La violoniste Karen Gomyo est venue rejoindre l'orchestre pour le Concerto pour violon no3 de Mozart.

Le génie de Mozart et la poésie de Dvořák: concert épique de cape et d'épée

CRITIQUE / Lorsque l'Orchestre symphonique de Québec s'attaque à la Symphonie no7 d'Antonin Dvořák, la salle de concert se transforme en salle de cinéma et la musique se met à raconter des péripéties dignes de l'Odyssée d'Homère. Pendant que nos yeux suivent la valse folle des musiciens et du chef Andrei Feher, notre esprit invente des combats épiques, de prodigieux enchantements et des amours dévorants et passionnés.
On était, littéralement, au bout de notre siège pour cette seconde partie de concert. Le jeune chef semblait se livrer à quelque chorégraphie chamanique, faisant tomber la foudre et gonfler les vagues, fracassant les destins et guidant à distance quelque bal surréel et complexe.
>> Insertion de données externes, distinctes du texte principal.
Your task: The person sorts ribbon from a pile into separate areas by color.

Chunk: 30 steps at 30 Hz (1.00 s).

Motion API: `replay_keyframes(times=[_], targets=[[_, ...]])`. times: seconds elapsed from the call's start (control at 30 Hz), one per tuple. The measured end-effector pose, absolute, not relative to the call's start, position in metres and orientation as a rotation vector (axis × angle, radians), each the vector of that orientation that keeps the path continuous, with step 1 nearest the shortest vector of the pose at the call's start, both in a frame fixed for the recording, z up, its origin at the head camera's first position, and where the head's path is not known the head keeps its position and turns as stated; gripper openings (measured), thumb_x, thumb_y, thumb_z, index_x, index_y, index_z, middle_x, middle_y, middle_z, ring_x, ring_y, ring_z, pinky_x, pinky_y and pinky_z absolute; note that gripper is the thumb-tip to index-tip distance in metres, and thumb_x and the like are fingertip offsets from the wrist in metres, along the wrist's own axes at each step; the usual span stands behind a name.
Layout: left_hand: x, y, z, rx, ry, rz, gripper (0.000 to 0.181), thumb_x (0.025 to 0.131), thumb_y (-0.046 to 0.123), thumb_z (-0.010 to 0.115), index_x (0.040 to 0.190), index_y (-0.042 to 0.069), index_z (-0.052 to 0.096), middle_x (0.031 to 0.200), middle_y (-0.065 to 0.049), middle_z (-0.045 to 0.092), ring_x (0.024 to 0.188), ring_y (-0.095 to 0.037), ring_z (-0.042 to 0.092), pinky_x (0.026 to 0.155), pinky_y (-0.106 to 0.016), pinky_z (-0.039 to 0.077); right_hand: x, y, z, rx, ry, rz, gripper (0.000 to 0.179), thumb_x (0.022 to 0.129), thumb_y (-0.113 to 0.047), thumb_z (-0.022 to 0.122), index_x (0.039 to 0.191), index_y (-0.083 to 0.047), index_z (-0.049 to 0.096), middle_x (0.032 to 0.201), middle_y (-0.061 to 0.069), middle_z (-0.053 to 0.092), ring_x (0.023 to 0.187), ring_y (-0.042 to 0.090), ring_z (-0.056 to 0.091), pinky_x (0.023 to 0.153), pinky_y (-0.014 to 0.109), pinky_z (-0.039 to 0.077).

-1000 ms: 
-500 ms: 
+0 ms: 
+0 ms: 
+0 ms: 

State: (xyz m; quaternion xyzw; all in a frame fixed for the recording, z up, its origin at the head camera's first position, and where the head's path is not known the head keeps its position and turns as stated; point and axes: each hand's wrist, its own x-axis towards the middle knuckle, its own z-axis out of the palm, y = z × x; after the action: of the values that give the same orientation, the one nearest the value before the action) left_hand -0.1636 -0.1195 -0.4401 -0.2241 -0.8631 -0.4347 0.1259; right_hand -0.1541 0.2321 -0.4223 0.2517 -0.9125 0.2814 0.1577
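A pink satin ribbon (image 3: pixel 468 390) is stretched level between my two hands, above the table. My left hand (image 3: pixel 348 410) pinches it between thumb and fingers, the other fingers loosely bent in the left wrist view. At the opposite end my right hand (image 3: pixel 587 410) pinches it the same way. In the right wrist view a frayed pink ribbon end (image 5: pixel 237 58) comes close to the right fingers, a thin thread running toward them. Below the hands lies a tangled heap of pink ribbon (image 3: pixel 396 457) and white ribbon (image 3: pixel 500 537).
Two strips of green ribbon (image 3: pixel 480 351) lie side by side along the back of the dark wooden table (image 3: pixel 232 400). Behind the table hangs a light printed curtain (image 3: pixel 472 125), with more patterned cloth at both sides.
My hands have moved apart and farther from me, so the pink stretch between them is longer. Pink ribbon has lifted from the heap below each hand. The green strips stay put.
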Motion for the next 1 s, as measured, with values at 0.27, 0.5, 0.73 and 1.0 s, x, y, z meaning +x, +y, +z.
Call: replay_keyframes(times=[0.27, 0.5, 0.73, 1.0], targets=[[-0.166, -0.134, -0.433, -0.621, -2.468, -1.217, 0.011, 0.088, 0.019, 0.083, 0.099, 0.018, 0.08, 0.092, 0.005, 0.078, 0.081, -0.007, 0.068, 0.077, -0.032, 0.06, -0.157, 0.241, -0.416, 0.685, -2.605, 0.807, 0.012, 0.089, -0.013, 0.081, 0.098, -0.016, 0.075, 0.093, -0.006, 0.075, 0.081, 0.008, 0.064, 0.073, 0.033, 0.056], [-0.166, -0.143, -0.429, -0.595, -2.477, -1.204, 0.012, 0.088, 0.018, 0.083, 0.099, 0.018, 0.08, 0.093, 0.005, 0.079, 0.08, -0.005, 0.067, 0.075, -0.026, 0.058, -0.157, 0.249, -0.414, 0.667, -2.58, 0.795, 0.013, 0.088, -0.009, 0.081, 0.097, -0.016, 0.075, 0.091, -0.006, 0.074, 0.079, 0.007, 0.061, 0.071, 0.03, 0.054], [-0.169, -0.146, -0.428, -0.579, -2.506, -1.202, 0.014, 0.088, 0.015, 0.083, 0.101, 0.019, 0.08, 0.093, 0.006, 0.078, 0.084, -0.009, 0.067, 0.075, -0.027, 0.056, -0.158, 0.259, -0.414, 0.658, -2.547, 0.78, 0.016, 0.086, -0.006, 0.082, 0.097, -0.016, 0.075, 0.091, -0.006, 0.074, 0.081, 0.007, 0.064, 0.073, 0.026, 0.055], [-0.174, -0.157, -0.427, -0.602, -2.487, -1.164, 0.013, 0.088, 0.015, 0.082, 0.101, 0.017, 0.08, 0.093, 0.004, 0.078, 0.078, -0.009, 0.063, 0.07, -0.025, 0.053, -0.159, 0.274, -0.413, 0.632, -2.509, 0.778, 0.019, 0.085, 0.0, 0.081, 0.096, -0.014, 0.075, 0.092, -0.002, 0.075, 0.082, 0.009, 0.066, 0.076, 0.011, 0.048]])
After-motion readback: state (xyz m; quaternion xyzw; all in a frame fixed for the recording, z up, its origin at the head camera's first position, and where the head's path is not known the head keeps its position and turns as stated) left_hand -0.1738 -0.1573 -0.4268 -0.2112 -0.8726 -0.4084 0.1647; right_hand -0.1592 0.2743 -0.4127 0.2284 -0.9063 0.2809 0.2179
C'était beau de le voir aller, nourrissant pour le coeur et l'esprit. On aurait dit un danseur particulièrement inspiré, leste, agile, passionné et pourtant complètement en contrôle.
L'ex-chef assistant en résidence de l'OSQ et les musiciens étaient mus par la même énergie à la fois tumultueuse et rigoureuse. Beaucoup de couches musicales, de contrastes et de temps forts se combinent dans cette oeuvre du compositeur tchèque. Les cordes maintenaient tout le récit en équilibre, les flûtes dessinaient une ligne lumineuse au-dessus de la tourmente, les trombones, en fin de pièce, poussaient l'intensité un cran plus loin. Les musiciens arboraient des t-shirts avec le nouveau logo de l'orchestre et ce renouveau s'est visiblement transporté jusque dans leur interprétation.
Andrei Feher a pris soin de présenter les pièces de manière articulée avant le début du concert, qui s'est ouvert avec des oeuvres de jeunesse de Pierre Mercure, qui fut bassoniste de l'Orchestre symphonique de Montréal, réalisateur à la télé de Radio-Canada et compositeur, et de Mozart. Kaléidoscope de Mercure cadrait très bien avec la pièce de Dvořák malgré que les deux pièces aient été composées à plusieurs siècles d'intervalle. On y retrouve le même élan romantique et un certain esprit français. Kaléidoscope a par moments des airs d'ouverture de comédie musicale ou d'opéra. Les scintillements du xylophone répondent aux notes graves des autres instruments. Tout y est dansant et pluriel, pétri d'émotions et de suspense.
Karen Gomyo
Majestueuse et volontaire, le front haut et les yeux clos, la violoniste Karen Gomyo est venue rejoindre l'orchestre pour le Concerto pour violon no3 de Mozart, qui était en quelque sorte le mouvement lent, l'accalmie réfléchie de ce concert. L'interprétation était d'une beauté indéniable, mais un peu lisse. Le balancement du tronc et des épaules de la soliste rappelait un métronome, impeccable et mécanique. Toute la finesse de son interprétation tenait dans son jeu d'archet et dans la danse savante de ses doigts sur le manche de l'instrument, dont le son, lorsqu'il résonnait seul, semblait se dédoubler tant il était riche. Comme si deux instruments plutôt qu'un seul jouaient en symbiose. 
Le concert Le génie de Mozart et la poésie de Dvořák était présenté une seule fois au Palais Montcalm.